[DATASET CONTENT]

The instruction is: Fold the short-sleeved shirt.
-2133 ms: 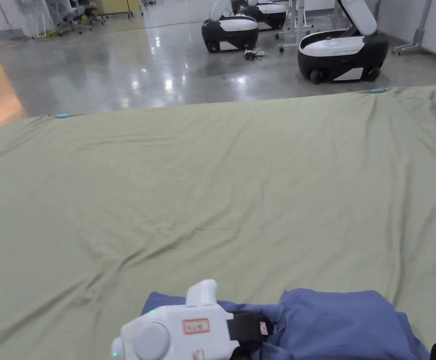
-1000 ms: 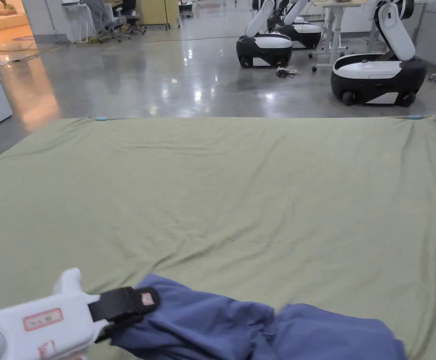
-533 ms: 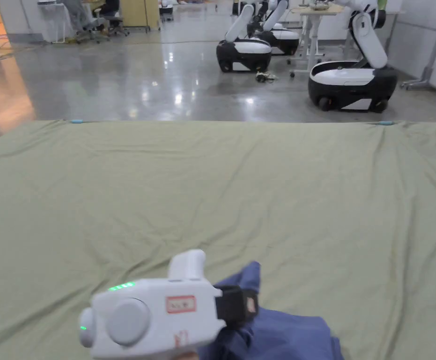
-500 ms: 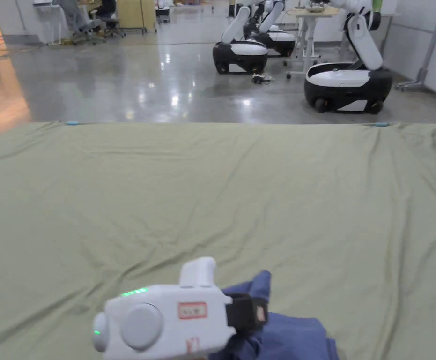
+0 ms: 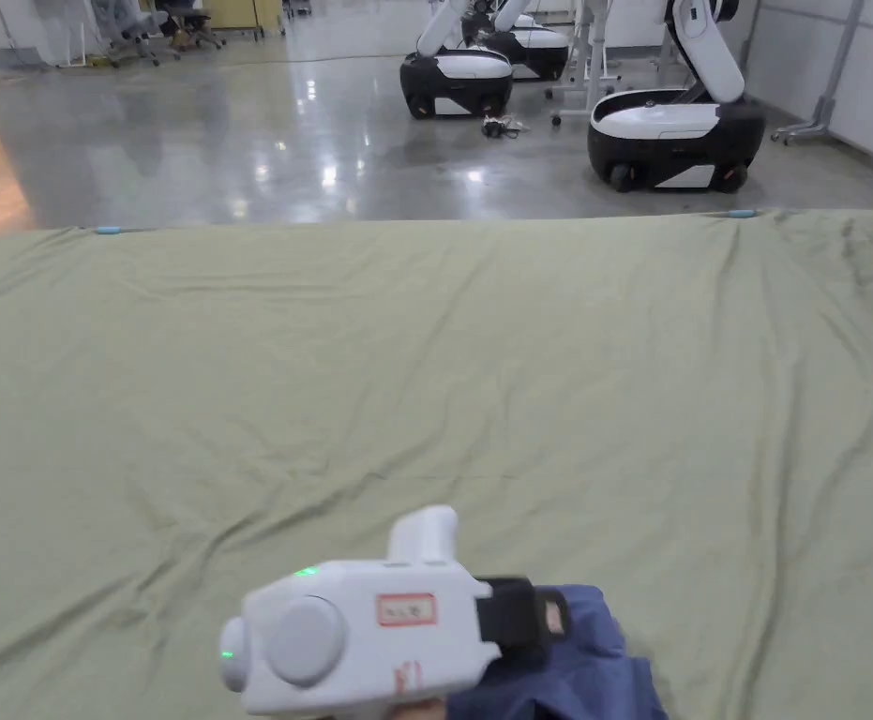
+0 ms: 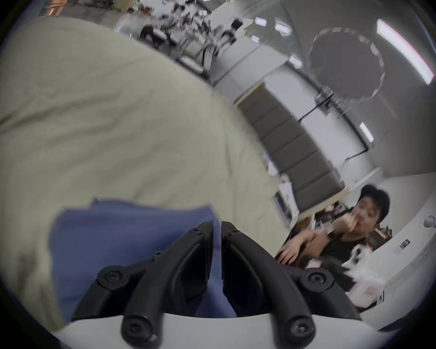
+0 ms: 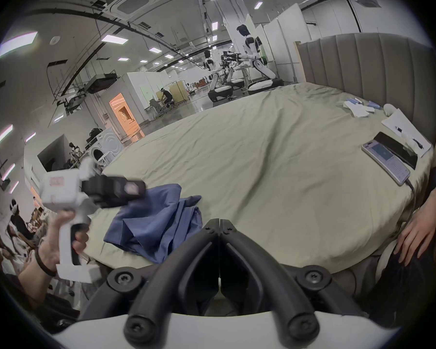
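Two grippers work at the near edge of the green sheet, and the change of the last second or so is all on the left side. The left gripper was out toward the sheet's left with the blue shirt drawn long behind its jaws. Now it has come back to the middle of the near edge, raised a little off the sheet. Its jaws are clenched down to a thin slit with blue cloth showing in it, so it appears to be pinching a fold of the shirt.

With that pull, the shirt no longer stretches along the near edge. It sits in a rumpled heap, layers lapped over each other, with one corner rising toward the left gripper. My reading is that the garment is being gathered or re-gripped, not creased. No sleeve or hem lies flat, so folding proper is not yet begun, and the shirt needs spreading on the open sheet first.

Right of the heap, the right gripper hangs just off the near edge, jaws pressed tip to tip on nothing. Further right on the sheet lie two phones, and another person's hand rests past the sheet's right corner.
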Demonstrator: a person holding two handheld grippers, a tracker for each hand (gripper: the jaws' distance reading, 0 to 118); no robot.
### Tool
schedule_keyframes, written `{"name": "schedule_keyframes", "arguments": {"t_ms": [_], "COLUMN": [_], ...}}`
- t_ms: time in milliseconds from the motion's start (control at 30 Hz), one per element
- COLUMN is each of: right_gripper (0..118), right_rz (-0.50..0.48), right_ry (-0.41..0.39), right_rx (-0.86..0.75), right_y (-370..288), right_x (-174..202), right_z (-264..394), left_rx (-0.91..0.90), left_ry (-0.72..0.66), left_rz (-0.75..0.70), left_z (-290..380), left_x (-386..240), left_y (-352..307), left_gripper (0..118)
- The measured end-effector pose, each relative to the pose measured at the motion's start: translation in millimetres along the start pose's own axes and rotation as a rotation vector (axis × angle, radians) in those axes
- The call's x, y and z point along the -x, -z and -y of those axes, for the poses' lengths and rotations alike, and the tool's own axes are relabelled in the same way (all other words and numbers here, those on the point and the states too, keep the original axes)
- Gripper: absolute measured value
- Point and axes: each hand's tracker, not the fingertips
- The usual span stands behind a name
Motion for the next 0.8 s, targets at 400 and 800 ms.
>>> {"name": "schedule_keyframes", "arguments": {"t_ms": [400,800], "right_gripper": [0,0], "right_rz": [-0.134,-0.011], "right_ry": [-0.182,-0.366], "right_rx": [0.195,0.536], "right_y": [73.0,174.6], "right_x": [49.1,65.3], "right_z": [-19.8,-9.5], "left_rx": [-0.058,-0.164], "left_ry": [0.095,-0.262], "left_rz": [0.086,0.056], "left_z": [10.1,27.0], "left_x": [-6.0,109.0], "left_y": [-37.3,-123.8], "left_gripper": [44,76]}}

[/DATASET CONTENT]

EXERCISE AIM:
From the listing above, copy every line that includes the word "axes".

REPLY:
- The measured end-effector pose, each relative to the pose measured at the motion's start: translation in millimetres along the start pose's own axes and rotation as a rotation vector (axis × angle, radians) in those axes
- The call's x, y and z point along the -x, -z and -y of those axes, for the poses' lengths and rotations alike, and the tool's own axes are relabelled in the same way (all other words and numbers here, those on the point and the states too, keep the original axes)
- Point and axes: each hand's tracker, not the fingertips

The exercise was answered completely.